Tenant Eviction – Forceful Ejection of a Tenant from the Rental Property
Tenant eviction is simply the removal of the occupant of a rental property out of it over some reasons. When a tenant is to be evicted from the property, he is usually given an eviction notice. An eviction notice is a letter sent by a landlord or a property manager to a tenant to inform them that they must fix a certain problem or vacate the property after a given period of time. Eviction notices are usually sent if the tenant has failed to pay rent, but are also used if the tenant has violated the terms of the rental agreement. When a tenant become unbearable, its when an eviction is affected but within the precincts of the law.
How and When to Evict Tenants?
Taking a tenant out a property is usually the worst case scenario but there comes a time when it’s the only remaining option. It is always advisable to the side of the landlord or property manager to first exploit all available diplomatic options before resorting to eviction.
There are always a number of reasons for a landlord or property manager to evict tenants however normally this is due to breach of the terms of the rental agreement.
In case an agreement cannot be reached, and the tenant is not willing to leave on their own accord, the worst next step is eviction.
But it is always vital to refer the matter to authorities like police, local councils or any other administrative office for peaceful resolution before ejecting a tenant, a move that may be regrettable later.
Reasons for Tenant Eviction
In most cases, Landlords or property managers should have valid legal reasons for evicting tenants.
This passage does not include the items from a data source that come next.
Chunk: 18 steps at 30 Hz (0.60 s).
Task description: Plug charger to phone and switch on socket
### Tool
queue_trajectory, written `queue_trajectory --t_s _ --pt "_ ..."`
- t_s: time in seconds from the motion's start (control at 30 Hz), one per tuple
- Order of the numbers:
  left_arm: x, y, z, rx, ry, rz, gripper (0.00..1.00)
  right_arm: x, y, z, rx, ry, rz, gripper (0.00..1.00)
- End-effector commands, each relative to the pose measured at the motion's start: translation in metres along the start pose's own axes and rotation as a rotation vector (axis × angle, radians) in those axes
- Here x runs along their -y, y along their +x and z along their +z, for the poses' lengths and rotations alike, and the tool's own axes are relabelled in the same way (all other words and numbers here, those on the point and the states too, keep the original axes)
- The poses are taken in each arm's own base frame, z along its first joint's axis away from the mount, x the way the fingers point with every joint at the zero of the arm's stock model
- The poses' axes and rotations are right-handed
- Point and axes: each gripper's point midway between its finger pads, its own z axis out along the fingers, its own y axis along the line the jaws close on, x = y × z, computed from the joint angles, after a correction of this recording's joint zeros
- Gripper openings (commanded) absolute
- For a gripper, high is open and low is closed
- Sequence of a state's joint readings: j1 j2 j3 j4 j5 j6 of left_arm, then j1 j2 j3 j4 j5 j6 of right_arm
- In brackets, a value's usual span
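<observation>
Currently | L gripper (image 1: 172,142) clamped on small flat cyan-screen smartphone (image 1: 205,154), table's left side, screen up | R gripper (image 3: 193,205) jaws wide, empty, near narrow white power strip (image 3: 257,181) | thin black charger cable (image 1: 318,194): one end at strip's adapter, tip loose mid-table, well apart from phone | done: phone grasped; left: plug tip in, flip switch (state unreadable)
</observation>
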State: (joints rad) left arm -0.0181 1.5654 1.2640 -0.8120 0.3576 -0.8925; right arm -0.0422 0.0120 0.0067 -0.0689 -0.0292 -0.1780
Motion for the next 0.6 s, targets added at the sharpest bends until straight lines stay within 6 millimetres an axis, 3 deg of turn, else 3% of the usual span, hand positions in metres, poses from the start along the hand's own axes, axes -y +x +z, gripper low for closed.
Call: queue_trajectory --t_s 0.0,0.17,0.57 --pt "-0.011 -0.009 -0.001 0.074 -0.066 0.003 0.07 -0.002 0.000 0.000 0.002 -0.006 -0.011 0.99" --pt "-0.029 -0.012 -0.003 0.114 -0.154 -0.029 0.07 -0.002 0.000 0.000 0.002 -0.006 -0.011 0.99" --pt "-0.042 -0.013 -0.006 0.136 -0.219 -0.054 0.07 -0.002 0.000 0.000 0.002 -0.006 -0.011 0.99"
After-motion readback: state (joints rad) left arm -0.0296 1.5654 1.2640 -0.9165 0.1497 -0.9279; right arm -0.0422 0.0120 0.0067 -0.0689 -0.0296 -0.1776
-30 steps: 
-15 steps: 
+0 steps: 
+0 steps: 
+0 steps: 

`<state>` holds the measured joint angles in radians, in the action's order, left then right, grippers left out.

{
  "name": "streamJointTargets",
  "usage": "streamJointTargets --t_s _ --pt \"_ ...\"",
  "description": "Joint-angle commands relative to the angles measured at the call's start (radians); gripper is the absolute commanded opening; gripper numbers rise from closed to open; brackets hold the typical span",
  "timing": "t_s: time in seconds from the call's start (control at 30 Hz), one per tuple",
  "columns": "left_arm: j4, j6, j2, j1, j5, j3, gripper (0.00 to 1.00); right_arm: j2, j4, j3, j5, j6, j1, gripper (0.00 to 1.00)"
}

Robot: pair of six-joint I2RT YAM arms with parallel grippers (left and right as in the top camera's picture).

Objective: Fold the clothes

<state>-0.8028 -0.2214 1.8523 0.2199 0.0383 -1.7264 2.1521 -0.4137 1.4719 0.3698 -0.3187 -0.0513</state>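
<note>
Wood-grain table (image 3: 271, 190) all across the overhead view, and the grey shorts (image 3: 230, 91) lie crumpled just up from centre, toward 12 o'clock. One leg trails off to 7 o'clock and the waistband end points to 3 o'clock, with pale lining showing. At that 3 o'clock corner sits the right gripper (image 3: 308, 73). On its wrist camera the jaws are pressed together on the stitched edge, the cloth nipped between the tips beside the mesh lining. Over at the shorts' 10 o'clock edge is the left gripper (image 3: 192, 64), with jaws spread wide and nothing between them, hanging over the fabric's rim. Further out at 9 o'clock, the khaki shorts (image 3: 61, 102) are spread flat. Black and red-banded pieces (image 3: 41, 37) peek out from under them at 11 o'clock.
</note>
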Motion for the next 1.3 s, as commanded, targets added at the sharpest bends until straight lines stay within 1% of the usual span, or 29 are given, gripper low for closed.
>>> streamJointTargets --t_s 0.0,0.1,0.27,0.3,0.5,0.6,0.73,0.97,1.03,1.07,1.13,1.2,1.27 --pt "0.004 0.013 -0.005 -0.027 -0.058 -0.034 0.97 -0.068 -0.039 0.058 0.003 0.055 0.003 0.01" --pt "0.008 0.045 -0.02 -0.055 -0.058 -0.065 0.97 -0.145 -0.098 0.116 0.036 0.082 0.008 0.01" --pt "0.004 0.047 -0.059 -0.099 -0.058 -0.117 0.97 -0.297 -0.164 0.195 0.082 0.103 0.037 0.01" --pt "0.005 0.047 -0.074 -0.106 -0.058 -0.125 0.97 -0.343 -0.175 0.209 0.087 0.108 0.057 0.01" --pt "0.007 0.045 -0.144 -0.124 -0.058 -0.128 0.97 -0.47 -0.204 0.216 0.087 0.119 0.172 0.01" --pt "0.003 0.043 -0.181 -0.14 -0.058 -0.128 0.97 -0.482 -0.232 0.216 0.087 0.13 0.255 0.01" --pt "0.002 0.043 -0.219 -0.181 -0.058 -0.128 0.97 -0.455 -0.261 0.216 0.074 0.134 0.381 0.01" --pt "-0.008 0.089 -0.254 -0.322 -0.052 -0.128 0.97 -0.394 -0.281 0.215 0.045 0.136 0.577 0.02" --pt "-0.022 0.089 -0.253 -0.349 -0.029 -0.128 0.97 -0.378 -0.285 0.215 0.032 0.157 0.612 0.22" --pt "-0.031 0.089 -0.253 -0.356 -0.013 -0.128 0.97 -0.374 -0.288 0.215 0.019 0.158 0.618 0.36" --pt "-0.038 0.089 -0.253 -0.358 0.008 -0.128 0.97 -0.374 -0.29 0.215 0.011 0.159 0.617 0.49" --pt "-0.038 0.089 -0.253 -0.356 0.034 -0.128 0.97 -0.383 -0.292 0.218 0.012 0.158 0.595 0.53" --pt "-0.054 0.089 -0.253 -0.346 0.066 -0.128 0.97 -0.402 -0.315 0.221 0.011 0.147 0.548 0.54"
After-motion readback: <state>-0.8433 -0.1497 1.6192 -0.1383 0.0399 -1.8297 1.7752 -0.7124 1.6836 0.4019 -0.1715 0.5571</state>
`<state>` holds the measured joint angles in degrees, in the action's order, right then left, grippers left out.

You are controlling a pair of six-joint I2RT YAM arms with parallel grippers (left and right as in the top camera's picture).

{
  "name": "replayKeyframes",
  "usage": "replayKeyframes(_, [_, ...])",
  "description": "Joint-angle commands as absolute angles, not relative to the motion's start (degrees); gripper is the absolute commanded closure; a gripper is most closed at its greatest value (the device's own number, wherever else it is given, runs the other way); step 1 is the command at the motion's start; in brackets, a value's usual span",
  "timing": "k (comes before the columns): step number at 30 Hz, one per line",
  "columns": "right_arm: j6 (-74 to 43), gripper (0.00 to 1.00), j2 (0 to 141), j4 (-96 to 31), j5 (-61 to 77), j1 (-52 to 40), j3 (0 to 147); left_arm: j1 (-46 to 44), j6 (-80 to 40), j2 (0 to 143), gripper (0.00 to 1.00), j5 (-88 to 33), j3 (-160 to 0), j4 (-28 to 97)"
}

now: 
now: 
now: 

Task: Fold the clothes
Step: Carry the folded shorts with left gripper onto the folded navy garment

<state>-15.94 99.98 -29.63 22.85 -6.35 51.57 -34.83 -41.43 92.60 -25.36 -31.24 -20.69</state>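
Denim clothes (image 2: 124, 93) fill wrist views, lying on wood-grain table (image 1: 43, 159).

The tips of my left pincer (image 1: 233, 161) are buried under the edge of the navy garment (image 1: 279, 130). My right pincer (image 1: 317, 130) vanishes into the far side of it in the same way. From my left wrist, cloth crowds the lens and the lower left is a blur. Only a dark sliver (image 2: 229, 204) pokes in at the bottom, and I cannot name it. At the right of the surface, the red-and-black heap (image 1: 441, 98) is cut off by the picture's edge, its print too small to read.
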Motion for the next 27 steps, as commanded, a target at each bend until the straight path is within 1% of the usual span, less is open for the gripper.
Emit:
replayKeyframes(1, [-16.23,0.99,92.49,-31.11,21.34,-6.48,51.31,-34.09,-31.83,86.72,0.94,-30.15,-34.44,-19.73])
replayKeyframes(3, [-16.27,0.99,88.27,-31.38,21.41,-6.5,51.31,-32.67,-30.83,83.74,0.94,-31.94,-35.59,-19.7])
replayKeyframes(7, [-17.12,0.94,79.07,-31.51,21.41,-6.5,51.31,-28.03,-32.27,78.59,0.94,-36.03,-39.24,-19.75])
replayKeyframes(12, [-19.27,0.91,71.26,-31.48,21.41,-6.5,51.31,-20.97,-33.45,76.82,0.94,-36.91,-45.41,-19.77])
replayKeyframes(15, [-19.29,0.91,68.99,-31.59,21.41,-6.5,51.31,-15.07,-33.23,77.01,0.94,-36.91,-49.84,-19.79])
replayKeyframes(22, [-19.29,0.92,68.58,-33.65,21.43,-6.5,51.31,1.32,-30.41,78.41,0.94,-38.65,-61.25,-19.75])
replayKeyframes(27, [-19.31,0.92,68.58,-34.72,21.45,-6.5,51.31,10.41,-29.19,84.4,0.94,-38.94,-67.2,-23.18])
The following situations could justify a breach of lease or rental agreement terms and call for a forceful removal as a final inevitable option:
- Consistent failure to pay rent after receiving reminder notices.
- Regular payments of rent very late.
- Malicious damage caused to the property.
- Using the property for illegal purposes, such as drug manufacturing, witchcraft or a religiously an unactable business. For instance putting up a bar in a property belonging to a Muslim landlord.
- Being a nuisance or causing annoyance to neighbors.
- Breach of any other terms as enshrined in the lease/rental agreement.
Property owners and managers should note that there may be grounds for a tenant to appeal these reasons for eviction, including age, health plus lack of alternate accommodation.
Eviction Procedure: Issuing Eviction Notices
Before you Evict tenants, the correct notices need to be conveyed to them and the tenant must have the chance to remedy any matters.
Notice types and periods can differ from accordingly. The reason for eviction can also impact how much notice is to be given.
For example, in most cases, tenants must be served a Notice to remedy if they haven’t paid their rent. They will be given 14 days or a month to make the payment.
Only at the expiration of that period, and if the rent hasn’t been paid, can the landlord/manager issue an eviction notice.
Certain reasons for evicting renting property occupants require longer notice periods than others. But breaches of lease agreement terms normally only require a 14 days’ notice. In the meantime, property-owners who sell their property and need it emptied should give tenants 30 days’ notice or more time for terminating their lease.
Evicting the Tenant finally
When all notices have been served, to end the lease and evict tenants, you need to provide tenants with a termination notice. And this termination notice must contain the following:
- Be in writing.
- Be signed and dated by the property manager or landlord / property owner.
- Be properly directed to the tenant with accurate, legal name.
- Indicate the day on which the lease agreement is ended and by which date the tenant should vacate.
- Where suitable, point out the grounds or reason for the notice.
- Ensure that that you keep a copy of this notice as evidence for evicting the tenants.
When evicting tenants from the premises, it is necessary to follow the correct steps. Failure to do so could lead the property-owner or the property management company being sued in courts of law for damages leading to order to pay compensations.